Utilizzando la microscopia a forza atomica colocalizzata (AFM) e le misure Raman, possiamo ottenere gli spettri Raman da una singola nanoantenna di origami di DNA (DONA) e potenzialmente una singola molecola se posta nella posizione di massimo miglioramento del segnale. Il DONA comprende una forchetta per origami di DNA e due nanoparticelle posizionate con precisione, completamente rivestite con DNA complementare ai filamenti estesi attaccati agli origami di DNA. Dopo l'ibridazione del DNA, le nanoparticelle sono legate alla forcella dell'origami del DNA con uno spazio di 1,2-2,0 nm tra le superfici delle nanoparticelle22. Tale assemblaggio crea un punto caldo tra le nanoparticelle con un aumento del segnale fino a 1011 volte, come calcolato dalle simulazioni FDTD (Finite Difference Time Domain)22, consentendo così misurazioni SM SERS. Tuttavia, il volume del potenziamento più elevato è piccolo (nell'intervallo 1-10 nm3 ), e di conseguenza le molecole bersaglio devono essere posizionate con precisione in questo punto caldo. La forcella origami DNA consente il posizionamento di una singola molecola tra le due nanoparticelle utilizzando un ponte a forcella del DNA e un'adeguata chimica di accoppiamento. Tuttavia, osservare tali SM negli spettri Raman è molto impegnativo22. In alternativa, le nanoparticelle possono essere completamente rivestite con la molecola bersaglio, come un colorante TAGRA, per consentire singole misurazioni DONA con un'intensità SERS più elevata21. In questo caso, il TAMRA è attaccato covalentemente al filamento di rivestimento del DNA (Figura 1).
Protocol
1. Assemblaggio forcella origami DNA
- Auto-assemblare la struttura origami del DNA in una pentola.
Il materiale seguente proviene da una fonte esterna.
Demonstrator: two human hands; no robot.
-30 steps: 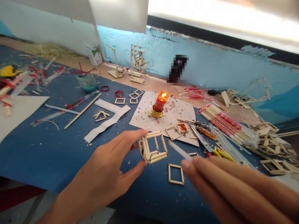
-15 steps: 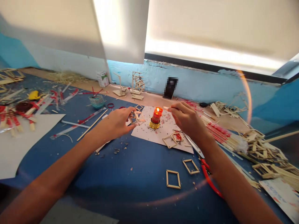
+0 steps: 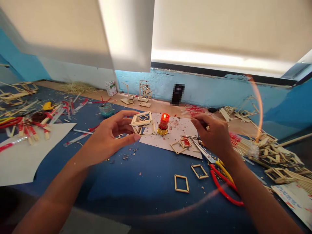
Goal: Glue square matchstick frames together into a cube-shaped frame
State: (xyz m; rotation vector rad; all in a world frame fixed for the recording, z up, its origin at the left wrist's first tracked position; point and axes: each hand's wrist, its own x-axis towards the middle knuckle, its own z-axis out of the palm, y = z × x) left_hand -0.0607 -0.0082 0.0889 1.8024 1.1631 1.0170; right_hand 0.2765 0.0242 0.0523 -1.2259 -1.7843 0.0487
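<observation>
My left hand [image 3: 110,135] holds a small box frame of wooden sticks [image 3: 142,123] between thumb and fingers, just left of a lit red candle [image 3: 163,124] on a gold base. My right hand [image 3: 214,135] is curled to the right of the candle, above a white paper sheet [image 3: 170,138]; its fingers are pinched together, and what they hold is hidden. Flat stick squares [image 3: 181,183] lie on the blue table cover [image 3: 136,182] in front of me.
Red-handled pliers [image 3: 223,188] lie by my right wrist. A bundle of red-tipped sticks [image 3: 243,146] and stacked stick frames [image 3: 280,159] fill the right side. White card [image 3: 26,152], scattered sticks and a small cup [image 3: 106,110] lie left. Stick models [image 3: 145,92] stand by the blue wall.
My left hand pulled the stick frame back from the candle and raised it. My right hand drew away to the right of the flame and lowered.
</observation>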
In primo luogo, aggiungere 2,5 nM filamento di scaffold circolare M13mp18 (7.249 nucleotidi, vedi Tabella dei materiali) e 100 nM di 201 oligonucleotidi corti (Tabella 1) in 1x TAE (tris [idrossimetil]amminometano [tris], acido acetico, acido acetico etilendiammina [EDTA]) integrato con tampone MgCl 2 15 mM. Quindi, regolare il volume totale a 100 μL utilizzando acqua ultrapura.
- Ricottura della soluzione successivamente mediante un gradiente di temperatura in un termociclatore, prima riscaldando rapidamente a 80 °C, poi raffreddando da 80 °C a 20 °C a 1 °C/12 min, quindi da 20 °C a 16 °C a 1 °C/6 min, quindi raffreddando rapidamente da 16 °C a 8 °C.
- Utilizzare filtri Amicon MWCO (Molecular weight cut-off) da 100 kDa (vedi Tabella dei materiali) per purificare la miscela dalle graffette in eccesso.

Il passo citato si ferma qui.